### Assignment:
Restate every line below word for word, but drop each picture.

[Data section]

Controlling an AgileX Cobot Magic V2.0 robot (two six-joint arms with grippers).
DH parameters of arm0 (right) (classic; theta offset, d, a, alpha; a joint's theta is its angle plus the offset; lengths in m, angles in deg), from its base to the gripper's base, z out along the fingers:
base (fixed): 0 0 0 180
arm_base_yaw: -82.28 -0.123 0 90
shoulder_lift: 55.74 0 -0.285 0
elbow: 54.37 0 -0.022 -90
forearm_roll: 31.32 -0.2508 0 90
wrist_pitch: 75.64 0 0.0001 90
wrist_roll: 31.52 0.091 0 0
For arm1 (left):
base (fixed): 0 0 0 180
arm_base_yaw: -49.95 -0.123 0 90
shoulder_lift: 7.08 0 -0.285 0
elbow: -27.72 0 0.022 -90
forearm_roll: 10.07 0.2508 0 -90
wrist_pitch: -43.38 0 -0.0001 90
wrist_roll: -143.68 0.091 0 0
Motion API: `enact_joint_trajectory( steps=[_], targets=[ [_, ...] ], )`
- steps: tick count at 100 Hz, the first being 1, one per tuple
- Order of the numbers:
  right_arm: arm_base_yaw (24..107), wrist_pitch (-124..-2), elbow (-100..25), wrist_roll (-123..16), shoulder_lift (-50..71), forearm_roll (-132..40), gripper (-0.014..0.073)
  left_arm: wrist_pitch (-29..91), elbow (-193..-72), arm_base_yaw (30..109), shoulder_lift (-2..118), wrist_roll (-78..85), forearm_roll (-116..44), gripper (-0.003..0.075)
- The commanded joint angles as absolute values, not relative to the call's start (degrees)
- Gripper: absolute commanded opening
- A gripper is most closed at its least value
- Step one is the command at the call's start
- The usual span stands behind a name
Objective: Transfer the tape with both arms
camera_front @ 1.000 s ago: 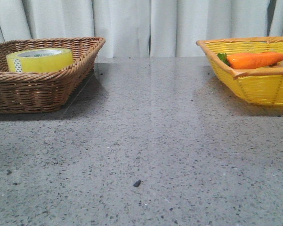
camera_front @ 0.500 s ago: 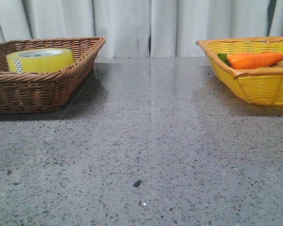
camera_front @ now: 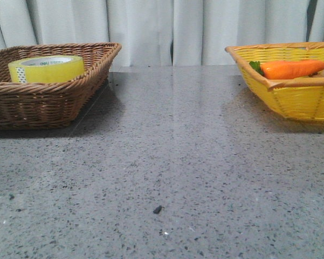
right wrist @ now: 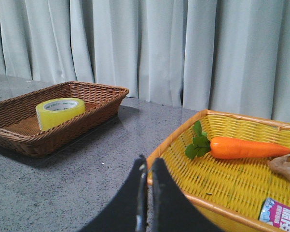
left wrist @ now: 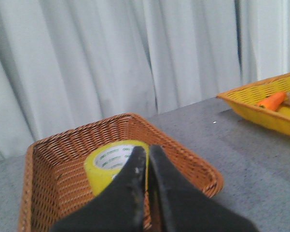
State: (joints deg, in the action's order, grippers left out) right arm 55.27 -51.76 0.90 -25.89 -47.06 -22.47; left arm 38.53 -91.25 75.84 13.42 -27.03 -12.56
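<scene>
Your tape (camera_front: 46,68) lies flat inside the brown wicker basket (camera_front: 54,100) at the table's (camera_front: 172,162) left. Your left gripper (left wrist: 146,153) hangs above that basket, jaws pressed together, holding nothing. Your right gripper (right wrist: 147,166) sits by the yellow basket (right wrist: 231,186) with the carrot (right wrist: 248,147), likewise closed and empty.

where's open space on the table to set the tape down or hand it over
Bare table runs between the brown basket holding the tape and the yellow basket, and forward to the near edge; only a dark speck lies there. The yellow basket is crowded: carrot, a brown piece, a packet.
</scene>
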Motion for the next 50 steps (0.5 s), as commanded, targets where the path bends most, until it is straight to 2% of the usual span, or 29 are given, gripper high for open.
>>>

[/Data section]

### Answer to this task:
Controlling an AgileX Cobot Magic V2.0 robot (two six-joint arms with grippers).
DH parameters of arm0 (right) (classic; theta offset, d, a, alpha; a joint's theta is its angle plus the offset; lengths in m, angles in deg), from its base to the gripper's base, z out along the fingers:
base (fixed): 0 0 0 180
arm_base_yaw: -82.28 -0.123 0 90
shoulder_lift: 55.74 0 -0.285 0
elbow: 54.37 0 -0.022 -90
forearm_roll: 31.32 -0.2508 0 90
wrist_pitch: 75.64 0 0.0001 90
wrist_roll: 31.52 0.091 0 0
For arm1 (left):
base (fixed): 0 0 0 180
arm_base_yaw: -49.95 -0.123 0 90
shoulder_lift: 7.08 0 -0.285 0
elbow: -27.72 0 0.022 -90
forearm_roll: 10.07 0.2508 0 -90
wrist_pitch: -43.38 0 -0.0001 90
wrist_roll: -143.68 0.091 0 0
Motion API: `enact_joint_trajectory( steps=[_], targets=[ [_, ...] ], )`
- steps: tick count at 100 Hz, the first being 1, one per tuple
- Order of the numbers:
  right_arm: arm_base_yaw (24..107), wrist_pitch (-124..-2), elbow (-100..25), wrist_roll (-123..16), shoulder_lift (-50..71), forearm_roll (-132..40), gripper (-0.014..0.073)
  left_arm: wrist_pitch (-29..91), elbow (-193..-72), arm_base_yaw (30..109), shoulder_lift (-2..118), wrist_roll (-78..85), forearm_roll (-116..44), gripper (-0.003..0.075)
- The commanded joint angles as absolute values, not relative to the call's start (degrees)
- Gripper: absolute commanded opening
- A gripper is most closed at its least value
- Step one is the command at the call's start
- The usual span stands behind a name
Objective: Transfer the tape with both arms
camera_front @ 1.000 s ago: 
camera_front @ 0.500 s ago: 
camera_front @ now: 
right wrist @ now: 
left wrist @ now: 
State: (joints deg, in the action's order, grippers left out) right arm 55.27 -51.76 0.90 -25.89 -47.06 -22.47; left arm 38.53 -91.25 75.84 13.42 -27.03 -12.56
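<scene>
Your tape (camera_front: 46,68) lies flat inside the brown wicker basket (camera_front: 54,100) at the table's (camera_front: 172,162) left. Your left gripper (left wrist: 146,153) hangs above that basket, jaws pressed together, holding nothing. Your right gripper (right wrist: 147,166) sits by the yellow basket (right wrist: 231,186) with the carrot (right wrist: 248,147), likewise closed and empty.

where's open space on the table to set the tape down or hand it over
Bare table runs between the brown basket holding the tape and the yellow basket, and forward to the near edge; only a dark speck lies there. The yellow basket is crowded: carrot, a brown piece, a packet.
</scene>
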Motion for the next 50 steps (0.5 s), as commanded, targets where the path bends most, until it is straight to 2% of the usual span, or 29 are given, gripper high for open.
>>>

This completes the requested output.